=== Begin Enclosure ===

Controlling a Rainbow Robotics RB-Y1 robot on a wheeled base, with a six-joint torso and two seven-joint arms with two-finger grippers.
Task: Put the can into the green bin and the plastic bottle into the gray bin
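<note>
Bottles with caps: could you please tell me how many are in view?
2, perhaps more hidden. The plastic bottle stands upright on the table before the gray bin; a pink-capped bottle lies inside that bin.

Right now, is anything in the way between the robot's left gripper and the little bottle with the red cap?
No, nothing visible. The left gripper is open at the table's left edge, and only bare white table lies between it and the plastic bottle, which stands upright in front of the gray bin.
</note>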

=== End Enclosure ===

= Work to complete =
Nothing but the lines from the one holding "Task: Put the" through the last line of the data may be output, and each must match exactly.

= Answer below =
Task: Put the can into the green bin and the plastic bottle into the gray bin
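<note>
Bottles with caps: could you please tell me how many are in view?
2, perhaps more hidden. The plastic bottle stands upright on the table before the gray bin; a pink-capped bottle lies inside that bin.

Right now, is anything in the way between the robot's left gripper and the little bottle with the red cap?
No, nothing visible. The left gripper is open at the table's left edge, and only bare white table lies between it and the plastic bottle, which stands upright in front of the gray bin.
</note>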

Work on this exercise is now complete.